**Task to complete**
In the material below, how many lines contain the word "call"? The reply must be that number alone.
***** Records provided *****
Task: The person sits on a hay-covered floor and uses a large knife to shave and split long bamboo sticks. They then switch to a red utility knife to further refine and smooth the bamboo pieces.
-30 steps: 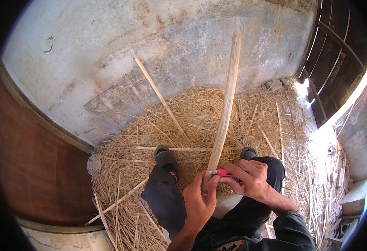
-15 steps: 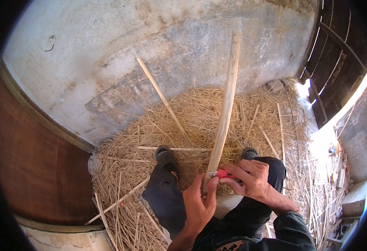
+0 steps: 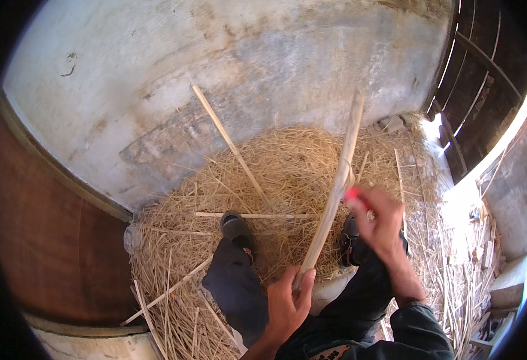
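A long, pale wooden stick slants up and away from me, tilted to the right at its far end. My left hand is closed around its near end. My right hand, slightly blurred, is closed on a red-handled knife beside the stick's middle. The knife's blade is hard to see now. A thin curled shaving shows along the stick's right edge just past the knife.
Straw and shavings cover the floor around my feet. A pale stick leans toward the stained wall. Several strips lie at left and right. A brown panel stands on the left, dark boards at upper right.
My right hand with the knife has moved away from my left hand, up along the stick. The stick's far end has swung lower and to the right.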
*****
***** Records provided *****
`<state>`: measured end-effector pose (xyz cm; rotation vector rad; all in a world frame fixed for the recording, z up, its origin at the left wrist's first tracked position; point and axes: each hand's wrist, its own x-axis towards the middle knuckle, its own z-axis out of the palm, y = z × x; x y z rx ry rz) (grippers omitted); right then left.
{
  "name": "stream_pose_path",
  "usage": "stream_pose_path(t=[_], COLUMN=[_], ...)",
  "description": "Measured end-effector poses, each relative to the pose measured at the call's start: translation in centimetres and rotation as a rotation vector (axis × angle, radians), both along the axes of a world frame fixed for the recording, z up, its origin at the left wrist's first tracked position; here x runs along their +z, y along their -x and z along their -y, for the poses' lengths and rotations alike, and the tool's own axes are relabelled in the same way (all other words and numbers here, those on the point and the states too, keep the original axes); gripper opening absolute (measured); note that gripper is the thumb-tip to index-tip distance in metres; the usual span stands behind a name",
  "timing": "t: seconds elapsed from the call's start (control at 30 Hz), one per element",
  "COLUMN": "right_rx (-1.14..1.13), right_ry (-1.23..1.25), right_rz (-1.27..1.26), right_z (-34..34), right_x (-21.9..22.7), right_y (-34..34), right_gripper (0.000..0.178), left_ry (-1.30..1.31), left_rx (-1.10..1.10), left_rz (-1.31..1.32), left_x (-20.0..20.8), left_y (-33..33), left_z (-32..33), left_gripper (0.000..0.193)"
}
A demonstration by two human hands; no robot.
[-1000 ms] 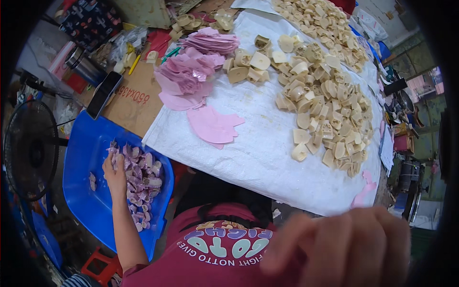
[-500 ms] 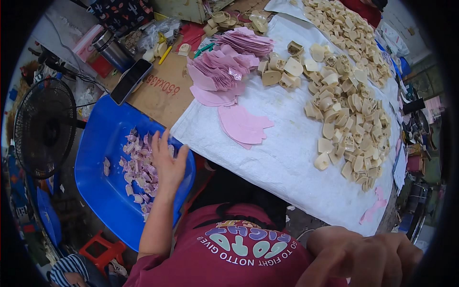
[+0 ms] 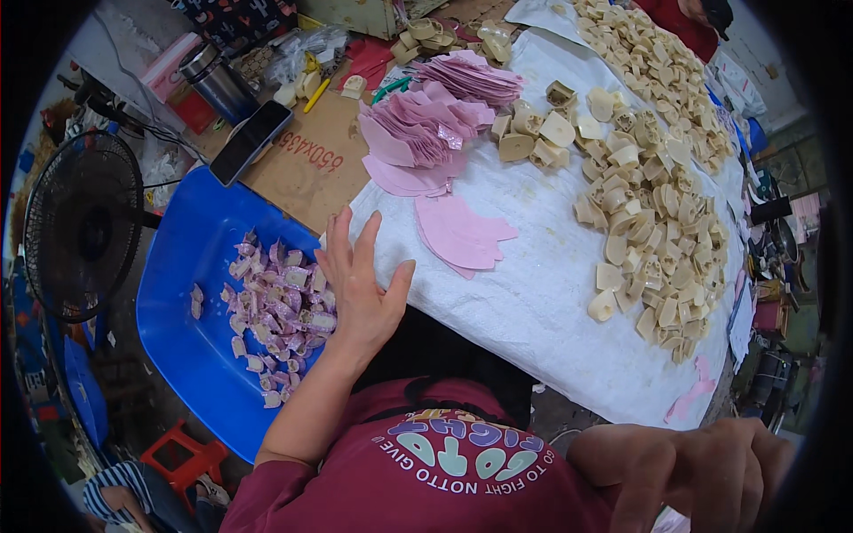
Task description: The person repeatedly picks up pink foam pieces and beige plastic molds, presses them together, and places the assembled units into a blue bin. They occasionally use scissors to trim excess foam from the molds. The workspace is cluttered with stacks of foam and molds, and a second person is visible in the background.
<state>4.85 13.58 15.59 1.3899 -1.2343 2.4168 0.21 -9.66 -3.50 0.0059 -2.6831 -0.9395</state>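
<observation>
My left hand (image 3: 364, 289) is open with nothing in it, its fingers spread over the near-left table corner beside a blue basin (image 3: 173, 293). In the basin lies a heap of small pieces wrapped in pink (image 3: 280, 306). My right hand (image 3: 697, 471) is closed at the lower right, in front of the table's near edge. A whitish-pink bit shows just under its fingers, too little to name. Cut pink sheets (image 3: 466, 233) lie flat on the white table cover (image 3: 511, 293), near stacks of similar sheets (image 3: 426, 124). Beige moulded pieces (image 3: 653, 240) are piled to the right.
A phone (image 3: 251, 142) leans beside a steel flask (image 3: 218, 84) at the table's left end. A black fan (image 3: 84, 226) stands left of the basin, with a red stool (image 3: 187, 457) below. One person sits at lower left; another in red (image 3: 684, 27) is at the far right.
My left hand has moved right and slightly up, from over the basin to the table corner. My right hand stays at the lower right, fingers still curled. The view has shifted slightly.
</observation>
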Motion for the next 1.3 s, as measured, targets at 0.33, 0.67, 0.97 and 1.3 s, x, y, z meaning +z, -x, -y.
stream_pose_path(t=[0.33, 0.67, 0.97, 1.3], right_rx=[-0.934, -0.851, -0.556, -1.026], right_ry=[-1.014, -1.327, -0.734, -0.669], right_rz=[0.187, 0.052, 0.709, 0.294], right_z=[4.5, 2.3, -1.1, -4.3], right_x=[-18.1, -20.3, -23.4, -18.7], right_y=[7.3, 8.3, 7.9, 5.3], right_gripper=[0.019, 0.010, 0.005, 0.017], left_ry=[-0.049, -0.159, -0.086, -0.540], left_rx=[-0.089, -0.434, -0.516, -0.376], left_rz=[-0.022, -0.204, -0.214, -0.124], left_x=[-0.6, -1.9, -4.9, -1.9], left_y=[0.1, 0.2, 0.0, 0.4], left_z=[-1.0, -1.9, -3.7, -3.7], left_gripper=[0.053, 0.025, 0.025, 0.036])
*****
**Answer section**
2